Recently Orsat Ligorio drew my attention to a fun quick-and-dirty way to measure the development of Latin into the Romance languages. One of the chief problems in charting the evolution of Latin into the various Romance languages is that became the actual spoken Latin that became Spanish, French, Romanian, etc... was rarely written down. Instead, a form of Latin spoken ~200-50 BCE was used.

In other words, people spoke a Vulgar Latin in common usage but wrote in a Classical Latin. This is problematic because our speech dies the second the sound waves dissipate and die, leaving us nothing but the dry bones of an archaic, out-moded tongue. There are rare examples of Vulgar Latin, but it may be said that - broadly speaking - we lack a clear picture of Vulgar Latin into the Romance languages. 

But there is a way to tease Classical Latin into divulging its "vulgar" secrets. Angel Lopez-Garcia created the Verbatim Test for Latin. So a speaker of Vulgar Latin may learn Classical Latin vocabulary and even grammar rules, but their inner syntax shapes their preference for things like word order and their taste for particular Classical Latin words over others. A writer would take the Vulgar Latin that they were thinking in and simply translate directly into Classical Latin. We can reverse-engineer that process, however. If we take a text in Classical Latin, we can attempt to translate the text verbatim into a Romance language to see if it makes sense. Then we can see the development of Classical Latin over time as it increasingly fits Spanish, French, Romance, etc... We can also see the breakup of Vulgar Latin into dialect groups (West, East, and Sardinian) as a text that passes the verbatim test for Spanish and French will fail for Romanian, Dalmatian, or Sardinian.

Let's take a look at a work of genuine Classical Latin. Cicero wrote from 80-40 BCE, at the tail end of the era when Classical Latin was still the Latin.

Et tamen te suspicior eisdem rebus quibus me ipsum interdum gravius commoveri... (Cicero, De senectute I.1); "And I suspect, with everything, that sometimes you are seriously worried by the same things that trouble me..." (non-verbative English translation my own)

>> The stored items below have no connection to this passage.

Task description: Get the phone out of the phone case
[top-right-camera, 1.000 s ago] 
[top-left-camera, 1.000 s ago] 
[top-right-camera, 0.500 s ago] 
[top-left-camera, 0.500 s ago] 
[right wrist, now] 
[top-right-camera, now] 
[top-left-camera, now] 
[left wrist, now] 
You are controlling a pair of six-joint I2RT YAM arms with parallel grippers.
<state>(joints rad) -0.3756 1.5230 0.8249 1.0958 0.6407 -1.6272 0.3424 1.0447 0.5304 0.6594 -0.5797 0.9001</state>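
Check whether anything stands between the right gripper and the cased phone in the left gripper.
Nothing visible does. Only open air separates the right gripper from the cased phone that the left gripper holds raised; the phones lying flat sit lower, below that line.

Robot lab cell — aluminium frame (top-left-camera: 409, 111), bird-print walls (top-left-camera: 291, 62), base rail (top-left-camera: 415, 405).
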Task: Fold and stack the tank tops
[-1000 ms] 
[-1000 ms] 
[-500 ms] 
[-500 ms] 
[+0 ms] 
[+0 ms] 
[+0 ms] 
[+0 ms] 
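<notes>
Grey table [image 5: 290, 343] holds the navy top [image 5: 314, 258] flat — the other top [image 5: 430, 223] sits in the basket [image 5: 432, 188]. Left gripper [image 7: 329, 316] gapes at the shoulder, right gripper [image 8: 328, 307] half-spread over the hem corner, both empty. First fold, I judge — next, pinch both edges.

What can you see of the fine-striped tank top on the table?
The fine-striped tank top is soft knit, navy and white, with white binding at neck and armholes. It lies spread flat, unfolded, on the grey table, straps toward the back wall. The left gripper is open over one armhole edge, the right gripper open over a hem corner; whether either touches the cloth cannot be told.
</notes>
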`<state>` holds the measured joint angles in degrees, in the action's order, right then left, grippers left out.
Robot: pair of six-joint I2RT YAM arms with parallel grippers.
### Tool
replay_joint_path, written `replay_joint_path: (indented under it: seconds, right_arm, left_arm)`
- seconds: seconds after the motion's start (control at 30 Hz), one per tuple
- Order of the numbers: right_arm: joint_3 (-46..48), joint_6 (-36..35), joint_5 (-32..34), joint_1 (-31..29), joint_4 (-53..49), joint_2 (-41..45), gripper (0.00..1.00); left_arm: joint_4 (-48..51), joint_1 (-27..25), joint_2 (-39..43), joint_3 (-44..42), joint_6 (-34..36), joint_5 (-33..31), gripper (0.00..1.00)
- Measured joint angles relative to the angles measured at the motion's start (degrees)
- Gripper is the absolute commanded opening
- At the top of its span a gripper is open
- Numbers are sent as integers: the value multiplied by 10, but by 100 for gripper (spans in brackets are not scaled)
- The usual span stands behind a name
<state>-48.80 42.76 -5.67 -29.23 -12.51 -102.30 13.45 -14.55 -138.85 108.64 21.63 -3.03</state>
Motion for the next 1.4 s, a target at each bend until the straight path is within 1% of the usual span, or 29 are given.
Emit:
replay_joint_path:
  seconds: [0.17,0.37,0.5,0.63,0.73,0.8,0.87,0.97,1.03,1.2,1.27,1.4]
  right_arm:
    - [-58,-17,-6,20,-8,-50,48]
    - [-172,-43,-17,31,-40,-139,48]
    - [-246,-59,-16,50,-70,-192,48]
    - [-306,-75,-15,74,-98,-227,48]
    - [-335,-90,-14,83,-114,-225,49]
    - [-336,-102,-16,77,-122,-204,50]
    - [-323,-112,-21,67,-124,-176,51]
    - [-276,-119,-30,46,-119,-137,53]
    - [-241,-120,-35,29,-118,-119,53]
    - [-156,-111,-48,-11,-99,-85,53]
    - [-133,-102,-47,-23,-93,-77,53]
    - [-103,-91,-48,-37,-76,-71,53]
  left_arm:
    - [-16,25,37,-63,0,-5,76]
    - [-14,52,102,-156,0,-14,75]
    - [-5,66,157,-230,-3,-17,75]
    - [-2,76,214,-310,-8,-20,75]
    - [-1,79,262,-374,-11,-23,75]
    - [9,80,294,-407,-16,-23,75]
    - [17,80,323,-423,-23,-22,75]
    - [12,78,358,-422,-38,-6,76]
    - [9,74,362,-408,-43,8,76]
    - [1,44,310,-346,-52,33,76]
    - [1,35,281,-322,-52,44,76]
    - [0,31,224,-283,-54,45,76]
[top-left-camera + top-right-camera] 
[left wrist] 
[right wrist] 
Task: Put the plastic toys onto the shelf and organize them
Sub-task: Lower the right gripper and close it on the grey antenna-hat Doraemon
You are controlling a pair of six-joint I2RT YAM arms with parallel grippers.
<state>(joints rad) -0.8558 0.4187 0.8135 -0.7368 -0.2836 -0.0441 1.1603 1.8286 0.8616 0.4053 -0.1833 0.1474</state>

Attempting to translate this word-for-word into Spanish or French yields only nonsense. 

Spanish: Y no obstante te sospecho por las mismas cosas, por las cuales yo mismo a veces fuertemente estar agitado...

French: Pourtant je te doute par les mêmes choses, par lesquelles moi-même parfois gravement être agité...

Now let's look at a work of Classical Latin from much later. St. Jerome will work. He wrote at the tail end of the 300s CE, when Classical Latin had solidified for centuries and Vulgar Latin started its breakup into different dialect clades.

Tunc venerunt duae mulieres meretrices ad regem steteruntque coram eo. (Jerome, Vulgata I Regum 3); "Thus came two women to the king and stood before him." (translation my own)

A verbatim translation into Spanish or French is perfectly intelligible:

Latin [Spanish/French]: Tunc [Entonces/Lors] uenerunt [vinieron/vindret] duae [dos/deux] mulieres [mujeres/femmes] meretrices [meretrices/paillardes] ad [al/au] regem [rey/roy] steteruntque [y se parado/et se mirent] coram [ante/devant] eo [él/luy].

Even though we see many words have been replaced, the overall syntax works. Unlike Cicero, which was nonsensical in Spanish or French. If we wish, we can apply this measure to Latin texts to witness the development of Vulgar Latin and its departure from Classical. Over time, it becomes increasingly difficult to perfectly match the original Classical Latin speakers like Cicero. That's the verbatim test.